WORK INSTRUCTION: Collect every line of the records below that contains the word "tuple".

DATA TO USE:
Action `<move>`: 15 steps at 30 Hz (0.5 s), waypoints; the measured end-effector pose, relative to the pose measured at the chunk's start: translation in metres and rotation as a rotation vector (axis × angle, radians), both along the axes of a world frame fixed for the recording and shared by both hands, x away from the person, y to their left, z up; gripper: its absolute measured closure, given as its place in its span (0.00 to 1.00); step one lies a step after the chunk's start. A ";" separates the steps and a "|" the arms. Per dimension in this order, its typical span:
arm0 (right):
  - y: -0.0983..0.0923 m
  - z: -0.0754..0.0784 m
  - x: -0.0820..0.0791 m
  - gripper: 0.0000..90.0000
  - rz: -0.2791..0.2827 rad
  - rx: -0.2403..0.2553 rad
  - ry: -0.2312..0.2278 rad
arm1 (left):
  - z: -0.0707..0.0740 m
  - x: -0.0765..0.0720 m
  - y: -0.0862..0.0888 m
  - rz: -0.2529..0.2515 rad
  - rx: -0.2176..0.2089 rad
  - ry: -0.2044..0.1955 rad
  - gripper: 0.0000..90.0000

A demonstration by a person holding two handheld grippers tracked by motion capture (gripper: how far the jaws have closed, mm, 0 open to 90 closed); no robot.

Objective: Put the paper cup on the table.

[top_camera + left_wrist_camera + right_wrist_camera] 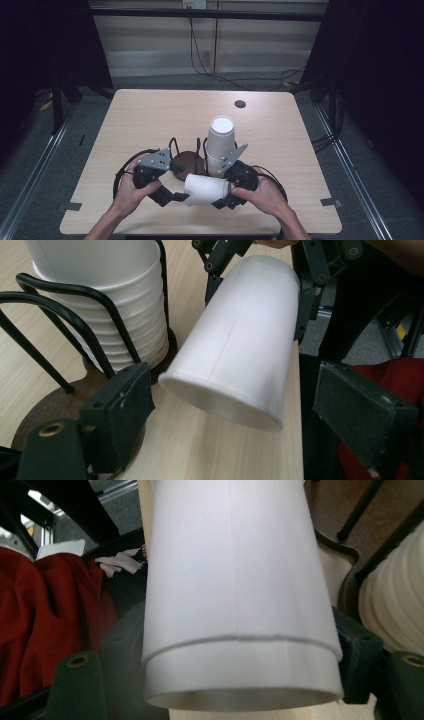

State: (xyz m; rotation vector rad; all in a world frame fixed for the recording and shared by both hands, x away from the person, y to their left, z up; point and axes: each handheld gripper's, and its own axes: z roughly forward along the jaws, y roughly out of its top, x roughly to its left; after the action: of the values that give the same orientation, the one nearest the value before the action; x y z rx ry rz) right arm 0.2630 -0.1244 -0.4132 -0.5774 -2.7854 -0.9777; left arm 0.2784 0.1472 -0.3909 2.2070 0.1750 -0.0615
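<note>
The cup (206, 189) lay on its side above the near edge of the table (150, 115), carried level between the two grippers and just in front of the rack (187, 161). The right gripper view showed a seam ring near its lower end, so it appeared to be two cups nested together; the horizontal hold with a gripper at each end probably served to pull them apart, though that is a judgement. The stack (220, 145) stood upright in the rack's right-hand bay, rims down, well placed for drawing cups off the top. The left-hand bay, with its brown base (65, 400) and black wire hoops (60, 310), stood empty.

Right gripper (225, 192): the jaws were clamped on the cup, one pad on each side of its wall, as its own view showed; the cup hung from this grip.

Left gripper (177, 196): the jaws stood apart. In its own view the left pad (120, 415) sat just beside the cup's rim and the right pad (365, 415) was well clear of the wall, so no pad pressed on the cup. The open mouth of the cup pointed toward this gripper, between its jaws
</note>
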 end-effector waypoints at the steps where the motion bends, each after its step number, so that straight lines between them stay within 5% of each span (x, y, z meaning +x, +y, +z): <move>1: 0.000 0.000 0.000 0.28 0.000 0.000 0.000 | 0.000 0.000 0.000 0.000 0.000 0.000 0.17; 7: -0.010 0.002 -0.001 0.28 -0.032 0.043 -0.014 | -0.004 -0.004 0.008 0.021 -0.009 0.041 0.17; 15: -0.016 0.001 -0.001 0.28 -0.051 0.100 -0.014 | -0.008 -0.004 0.025 0.087 -0.057 0.035 0.17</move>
State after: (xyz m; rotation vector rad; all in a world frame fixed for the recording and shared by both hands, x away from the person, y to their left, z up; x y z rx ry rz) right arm 0.2623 -0.1408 -0.4123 -0.6324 -2.7272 -1.1288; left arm 0.2747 0.1726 -0.3991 2.1394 0.2854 -0.0560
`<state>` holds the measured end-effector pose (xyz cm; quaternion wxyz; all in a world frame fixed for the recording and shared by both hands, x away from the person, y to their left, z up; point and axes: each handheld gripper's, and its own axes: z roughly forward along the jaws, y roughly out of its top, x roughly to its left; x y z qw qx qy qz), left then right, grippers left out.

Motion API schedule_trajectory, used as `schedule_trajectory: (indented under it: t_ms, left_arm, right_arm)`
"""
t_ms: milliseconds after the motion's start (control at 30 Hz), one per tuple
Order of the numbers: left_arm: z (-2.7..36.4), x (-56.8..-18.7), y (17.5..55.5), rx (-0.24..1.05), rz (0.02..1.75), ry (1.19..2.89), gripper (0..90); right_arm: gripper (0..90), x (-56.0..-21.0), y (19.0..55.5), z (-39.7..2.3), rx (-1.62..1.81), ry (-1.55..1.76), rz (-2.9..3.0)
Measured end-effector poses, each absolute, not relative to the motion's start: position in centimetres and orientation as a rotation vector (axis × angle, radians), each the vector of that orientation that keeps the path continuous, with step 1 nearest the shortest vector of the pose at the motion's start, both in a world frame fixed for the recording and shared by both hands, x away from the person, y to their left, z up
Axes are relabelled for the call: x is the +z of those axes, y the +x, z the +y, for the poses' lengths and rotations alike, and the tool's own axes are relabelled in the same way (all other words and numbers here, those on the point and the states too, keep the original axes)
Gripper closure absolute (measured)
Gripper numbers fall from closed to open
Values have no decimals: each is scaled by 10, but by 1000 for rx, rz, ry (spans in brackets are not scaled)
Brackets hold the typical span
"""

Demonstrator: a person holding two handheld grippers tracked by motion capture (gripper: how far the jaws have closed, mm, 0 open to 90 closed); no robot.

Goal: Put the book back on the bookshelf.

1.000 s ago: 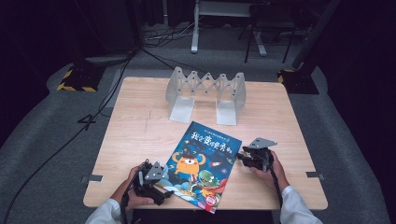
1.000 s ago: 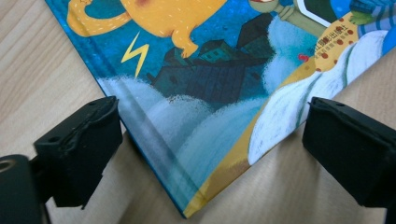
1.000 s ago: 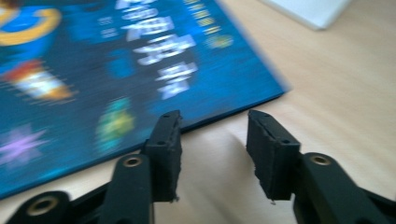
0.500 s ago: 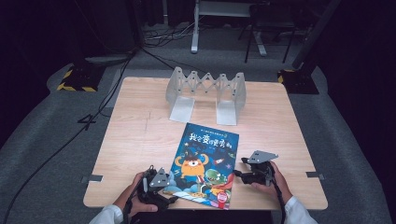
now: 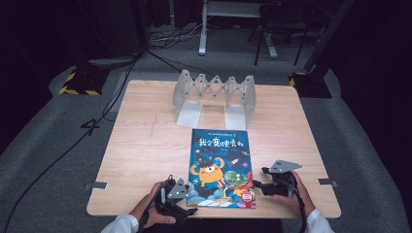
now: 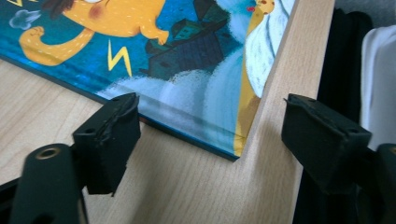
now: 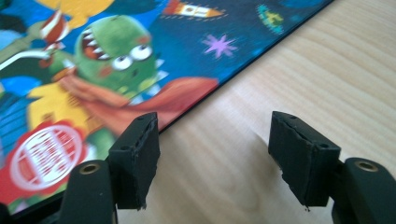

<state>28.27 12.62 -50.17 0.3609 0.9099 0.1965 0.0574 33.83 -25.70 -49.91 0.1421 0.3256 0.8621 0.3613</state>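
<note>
A children's picture book (image 5: 221, 167) with a blue cover, an orange monster and a green dinosaur lies flat and square on the wooden table (image 5: 145, 145), its lower edge close to the front. My left gripper (image 5: 188, 206) is open at the book's near left corner. In the left gripper view (image 6: 212, 112) one jaw rests against the cover's edge (image 6: 187, 60) and the other hangs past the table's front. My right gripper (image 5: 259, 177) stands open at the book's right edge. In the right gripper view (image 7: 215, 126) one jaw overlaps the cover (image 7: 116, 70) and the other is over bare wood.
A grey folding book rack (image 5: 214, 94) stands at the back of the table, just behind the book. Cables (image 5: 73, 141) trail over the grey floor on the left. The table's front edge (image 6: 275, 84) runs right beside the left gripper.
The book has turned from tilted to square with the table. Both grippers have moved toward the front edge and closed in on the book's lower corners.
</note>
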Motion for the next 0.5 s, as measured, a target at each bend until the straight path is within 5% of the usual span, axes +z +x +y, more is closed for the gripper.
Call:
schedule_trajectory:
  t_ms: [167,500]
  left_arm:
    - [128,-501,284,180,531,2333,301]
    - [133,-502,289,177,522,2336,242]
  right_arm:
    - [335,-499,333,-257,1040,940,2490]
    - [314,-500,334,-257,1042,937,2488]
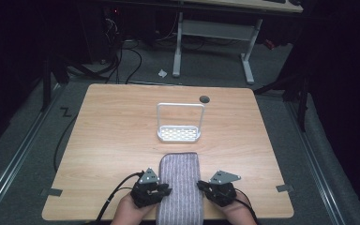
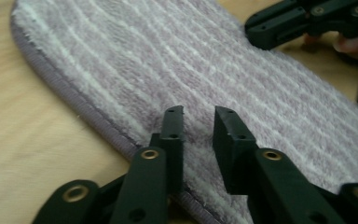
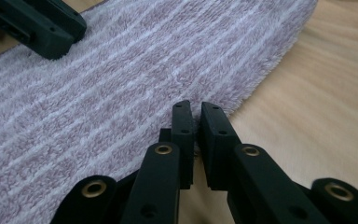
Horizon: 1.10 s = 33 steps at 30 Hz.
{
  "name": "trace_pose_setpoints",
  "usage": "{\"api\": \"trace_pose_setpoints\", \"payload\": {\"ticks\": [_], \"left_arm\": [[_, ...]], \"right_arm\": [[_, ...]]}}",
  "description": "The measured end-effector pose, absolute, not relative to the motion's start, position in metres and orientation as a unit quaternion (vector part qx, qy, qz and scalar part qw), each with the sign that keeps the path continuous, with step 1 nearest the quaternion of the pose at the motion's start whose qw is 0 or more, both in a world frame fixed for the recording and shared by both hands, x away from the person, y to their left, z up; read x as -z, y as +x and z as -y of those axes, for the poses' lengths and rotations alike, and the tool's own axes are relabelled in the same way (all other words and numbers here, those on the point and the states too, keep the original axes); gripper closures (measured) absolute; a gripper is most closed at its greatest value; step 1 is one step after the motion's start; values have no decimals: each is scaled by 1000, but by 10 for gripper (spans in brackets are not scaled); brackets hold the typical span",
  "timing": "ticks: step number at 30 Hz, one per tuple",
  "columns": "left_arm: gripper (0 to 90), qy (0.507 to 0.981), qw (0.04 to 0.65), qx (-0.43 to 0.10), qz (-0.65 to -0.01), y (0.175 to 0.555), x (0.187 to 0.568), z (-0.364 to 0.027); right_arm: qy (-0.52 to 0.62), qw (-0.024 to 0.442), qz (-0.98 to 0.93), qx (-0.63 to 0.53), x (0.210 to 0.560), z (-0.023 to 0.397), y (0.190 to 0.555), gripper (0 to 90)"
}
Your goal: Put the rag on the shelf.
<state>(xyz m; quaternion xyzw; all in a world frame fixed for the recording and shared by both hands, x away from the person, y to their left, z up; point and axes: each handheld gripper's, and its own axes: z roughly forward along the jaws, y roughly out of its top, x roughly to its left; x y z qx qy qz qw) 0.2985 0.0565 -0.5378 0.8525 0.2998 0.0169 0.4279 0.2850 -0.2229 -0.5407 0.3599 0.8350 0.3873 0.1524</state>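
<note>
Towel (image 1: 180, 187), lower centre: probably soft, limp; grasp its long edges. Left hand-held gripper (image 2: 198, 122) narrowly parted; right hand-held gripper (image 3: 196, 115) nearly closed.

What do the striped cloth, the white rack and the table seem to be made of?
The striped cloth looks like soft terry fabric: fuzzy pile, pale lines, a stitched hem. The white rack seems to be painted metal or plastic, with a thin frame and a perforated base; I cannot tell which. The table appears to be light wood or laminate, showing grain and a matte finish.
</note>
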Motion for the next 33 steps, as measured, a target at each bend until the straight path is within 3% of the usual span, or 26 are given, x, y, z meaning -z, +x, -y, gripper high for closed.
{"api": "trace_pose_setpoints", "payload": {"ticks": [4,7,11,14,23,28,33], "left_arm": [[587,849,434,-47,-298,298,531,-59],[519,814,462,-77,-343,327,525,-72],[478,808,453,-103,-362,354,527,-65],[470,808,445,-106,-372,366,532,-54],[497,798,423,-130,-409,374,540,-42],[639,785,430,-124,-427,375,542,-38],[716,782,434,-114,-433,376,542,-39]], "right_arm": [[363,161,-822,-408,536,229,276,751],[363,176,-816,-414,533,229,277,703],[369,178,-812,-415,534,229,281,666],[375,188,-808,-413,537,230,284,586],[406,205,-783,-423,535,234,290,591],[435,225,-756,-434,525,223,315,552],[448,239,-754,-416,527,210,340,547]]}}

EXERCISE ANSWER:
t_ms: milliseconds after the motion's start (control at 30 Hz), one per tuple
  "timing": "ticks: step number at 30 Hz, one per tuple",

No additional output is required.